No entanto, a maior parte da ciência defende que as células-tronco embrionárias são as que realmente podem se transformam em qualquer tecido do corpo, de músculos e neurônios. O médico Dráuzio Varella se manifesta quanto à importância de serem utilizadas células embrionárias ao invés das adultas:
Nós temos milhares de óvulos já congelados nas clínicas de fertilização que não serão utilizados para mais nada, porque não servem mais para fertilização, mas servem para fazer trabalhos com células-tronco.

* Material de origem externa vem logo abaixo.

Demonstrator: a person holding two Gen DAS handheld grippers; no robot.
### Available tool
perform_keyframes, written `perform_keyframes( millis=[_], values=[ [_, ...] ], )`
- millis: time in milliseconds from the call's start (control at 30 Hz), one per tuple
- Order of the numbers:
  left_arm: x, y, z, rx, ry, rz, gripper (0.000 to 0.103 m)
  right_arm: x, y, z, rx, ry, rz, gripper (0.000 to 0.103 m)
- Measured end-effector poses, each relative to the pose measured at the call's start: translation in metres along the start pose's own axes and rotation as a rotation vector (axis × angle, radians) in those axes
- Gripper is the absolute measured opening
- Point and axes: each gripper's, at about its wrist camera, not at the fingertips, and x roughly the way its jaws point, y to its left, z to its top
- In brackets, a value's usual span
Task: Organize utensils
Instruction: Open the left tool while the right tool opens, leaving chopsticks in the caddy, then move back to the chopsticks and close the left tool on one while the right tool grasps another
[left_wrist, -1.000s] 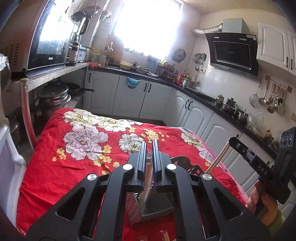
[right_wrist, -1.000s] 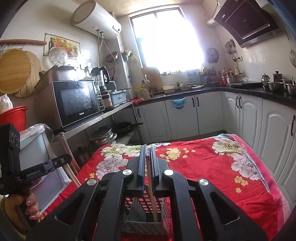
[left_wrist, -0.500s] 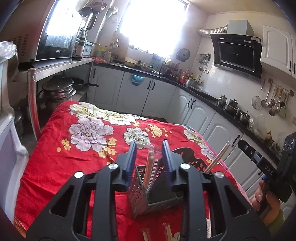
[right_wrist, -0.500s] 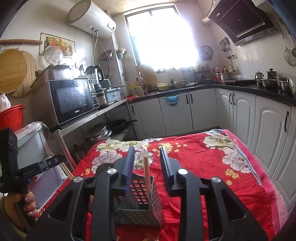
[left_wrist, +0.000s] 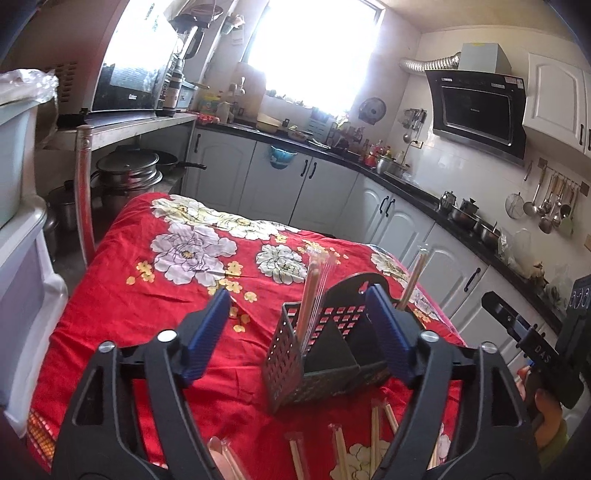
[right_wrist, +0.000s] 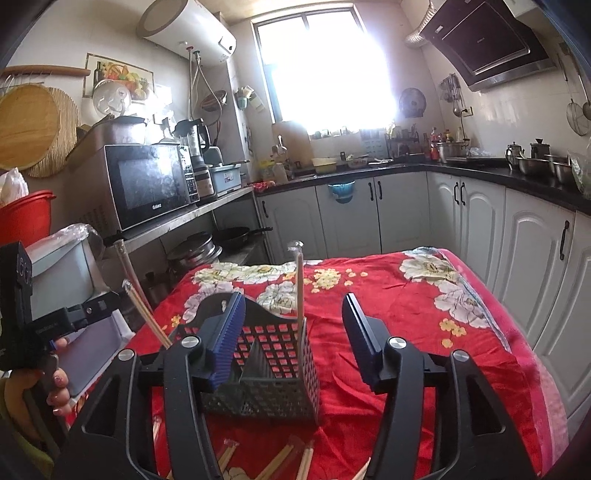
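Observation:
A dark perforated utensil basket (left_wrist: 314, 354) stands on the red flowered tablecloth (left_wrist: 155, 288); it also shows in the right wrist view (right_wrist: 269, 365). Wrapped chopstick pairs stand upright in it: one at its left (left_wrist: 314, 299), one at its right (left_wrist: 415, 277). In the right wrist view they appear at the right corner (right_wrist: 300, 284) and the left (right_wrist: 146, 314). My left gripper (left_wrist: 299, 339) is open and empty, its jaws on either side of the basket. My right gripper (right_wrist: 293, 339) is open and empty just above the basket. Several wrapped chopstick pairs (left_wrist: 373, 443) lie on the cloth in front.
The table stands in a kitchen. White cabinets (right_wrist: 517, 266) run along the right and back. A shelf with a microwave (right_wrist: 147, 181) and pots (left_wrist: 125, 173) is at the left. White storage bins (left_wrist: 22, 280) stand by the table's left edge.
Both grippers opened wide and let go of the chopstick pairs, which now stand in the basket. Both grippers pulled back and upward from the basket.

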Motion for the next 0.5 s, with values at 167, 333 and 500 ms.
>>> perform_keyframes(
  millis=[167, 333, 500],
  values=[
    [-0.011, 0.002, -0.007, -0.004, -0.017, 0.011, 0.087, -0.006, 0.002, -0.010, -0.008, 0.016, -0.005, 0.056],
    [-0.020, 0.006, -0.015, -0.015, -0.015, 0.016, 0.092, -0.011, 0.003, -0.020, -0.008, 0.042, 0.002, 0.058],
    [-0.026, 0.010, -0.024, -0.021, -0.002, 0.027, 0.092, -0.015, 0.010, -0.032, -0.018, 0.075, 0.017, 0.061]
  ],
)
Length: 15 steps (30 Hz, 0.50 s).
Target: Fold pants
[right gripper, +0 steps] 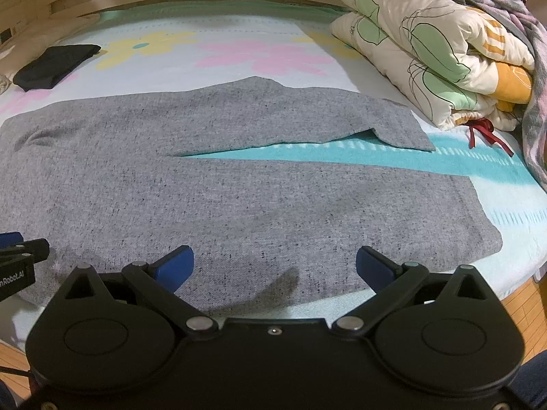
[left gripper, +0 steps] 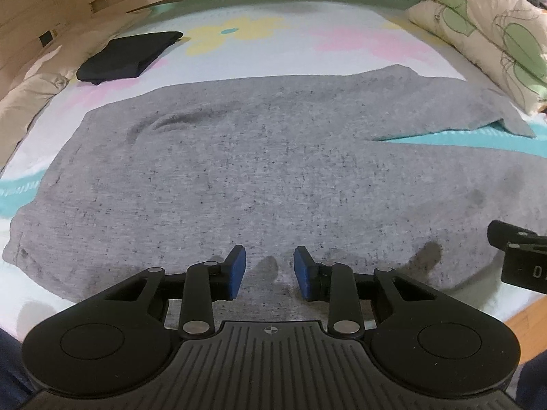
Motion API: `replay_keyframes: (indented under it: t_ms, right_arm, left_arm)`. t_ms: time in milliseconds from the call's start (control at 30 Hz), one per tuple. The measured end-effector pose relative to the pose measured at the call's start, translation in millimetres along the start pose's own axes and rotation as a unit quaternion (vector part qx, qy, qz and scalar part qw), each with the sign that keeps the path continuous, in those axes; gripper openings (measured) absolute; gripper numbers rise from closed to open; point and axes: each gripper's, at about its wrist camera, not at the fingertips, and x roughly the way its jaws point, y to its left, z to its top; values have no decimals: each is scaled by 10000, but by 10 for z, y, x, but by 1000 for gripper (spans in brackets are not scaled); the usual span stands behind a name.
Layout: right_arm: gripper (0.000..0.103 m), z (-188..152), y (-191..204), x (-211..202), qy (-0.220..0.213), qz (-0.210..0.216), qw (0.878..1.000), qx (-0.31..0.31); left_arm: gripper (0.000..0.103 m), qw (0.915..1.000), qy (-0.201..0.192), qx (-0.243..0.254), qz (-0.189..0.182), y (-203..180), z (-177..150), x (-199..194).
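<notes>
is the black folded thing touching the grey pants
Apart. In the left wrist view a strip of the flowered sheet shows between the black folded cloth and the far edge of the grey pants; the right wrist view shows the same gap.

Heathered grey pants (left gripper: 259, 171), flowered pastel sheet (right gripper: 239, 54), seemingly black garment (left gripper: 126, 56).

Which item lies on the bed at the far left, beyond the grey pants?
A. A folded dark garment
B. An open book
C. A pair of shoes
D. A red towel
A: a folded dark garment rests on the flowered bed sheet at the far left, apart from the grey pants spread flat in front of both tongs.
</notes>
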Motion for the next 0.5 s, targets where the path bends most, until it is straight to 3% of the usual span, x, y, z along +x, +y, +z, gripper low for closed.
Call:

A questão é jogar no lixo ou permitir que os cientistas usem isso para aliviar o sofrimento humano. [9]
Apesar das diversas frentes, não há comprovação cientifica de que as células adultas podem se transformar em neurônios. Desta forma, não há possibilidade da cura para doenças degenerativas, ao contrário das células-tronco embrionárias.

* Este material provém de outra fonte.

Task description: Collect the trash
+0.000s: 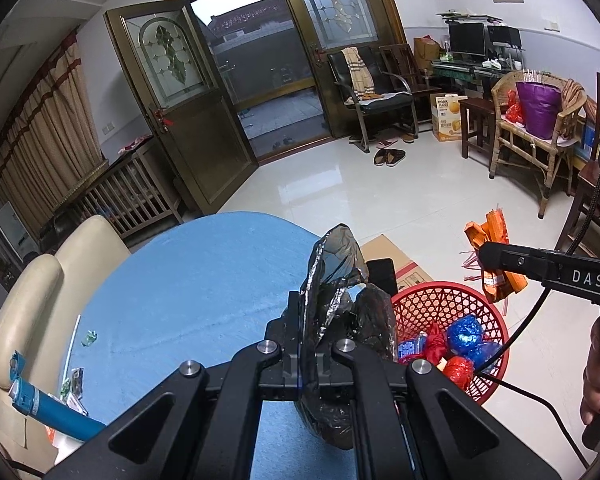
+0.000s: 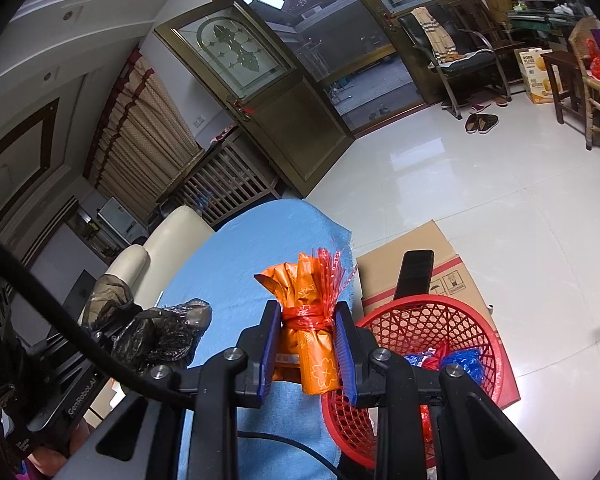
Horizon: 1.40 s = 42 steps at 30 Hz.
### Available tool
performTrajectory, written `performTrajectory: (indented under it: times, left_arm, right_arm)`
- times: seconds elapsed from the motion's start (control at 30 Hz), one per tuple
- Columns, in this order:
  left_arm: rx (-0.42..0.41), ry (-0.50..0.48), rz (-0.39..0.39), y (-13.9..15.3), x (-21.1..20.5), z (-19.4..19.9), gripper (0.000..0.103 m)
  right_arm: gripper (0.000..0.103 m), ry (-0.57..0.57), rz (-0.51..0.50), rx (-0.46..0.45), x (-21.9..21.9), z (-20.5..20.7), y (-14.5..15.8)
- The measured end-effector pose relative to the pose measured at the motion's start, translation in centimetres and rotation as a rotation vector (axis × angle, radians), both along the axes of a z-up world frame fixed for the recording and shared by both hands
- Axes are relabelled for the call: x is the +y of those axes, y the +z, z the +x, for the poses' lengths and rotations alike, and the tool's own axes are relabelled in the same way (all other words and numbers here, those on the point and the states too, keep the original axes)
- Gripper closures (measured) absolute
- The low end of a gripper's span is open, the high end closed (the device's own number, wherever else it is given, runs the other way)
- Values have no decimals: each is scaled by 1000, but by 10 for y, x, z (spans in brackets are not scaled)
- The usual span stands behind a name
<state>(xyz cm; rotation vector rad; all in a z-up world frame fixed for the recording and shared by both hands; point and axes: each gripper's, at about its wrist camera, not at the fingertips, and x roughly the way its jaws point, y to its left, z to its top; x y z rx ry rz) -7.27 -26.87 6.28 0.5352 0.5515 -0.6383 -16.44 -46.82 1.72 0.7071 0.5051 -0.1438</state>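
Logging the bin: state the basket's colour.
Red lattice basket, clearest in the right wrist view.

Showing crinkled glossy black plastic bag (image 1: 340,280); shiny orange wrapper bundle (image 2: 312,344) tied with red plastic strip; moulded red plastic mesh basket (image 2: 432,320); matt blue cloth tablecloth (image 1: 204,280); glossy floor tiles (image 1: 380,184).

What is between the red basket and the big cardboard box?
A dark phone stands between the red basket and the cardboard box, seen in the right wrist view.
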Motion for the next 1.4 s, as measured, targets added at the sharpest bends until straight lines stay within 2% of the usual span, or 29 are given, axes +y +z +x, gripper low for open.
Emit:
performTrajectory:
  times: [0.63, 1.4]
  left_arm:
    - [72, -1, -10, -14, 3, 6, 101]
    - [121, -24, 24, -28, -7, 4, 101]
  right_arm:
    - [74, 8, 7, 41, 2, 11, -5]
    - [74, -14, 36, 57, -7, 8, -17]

Somente as células-tronco embrionárias são capazes de se transformarem em mais de 216 tipos de tecido do corpo humano, especialmente em neurônios, o que significa que podem curar doenças graves como lesão cerebral, paraplegia, tetraplegia, mal de Alzheimer e Parkinson. Patologias antes incuráveis, agora pacientes e familiares, pela primeira vez, têm a esperança da cura, de obterem enfim, dignidade em suas vidas.
O ministro Cezar Peluso também se pronunciou a favor, defendendo que as pesquisas com células-tronco embrionárias esgotam as “potencialidades científico- terapêuticas”, e desse modo pode garantir que aqueles princípios constitucionais referidos na inicial como sendo violados sejam, de fato, amplamente amparados.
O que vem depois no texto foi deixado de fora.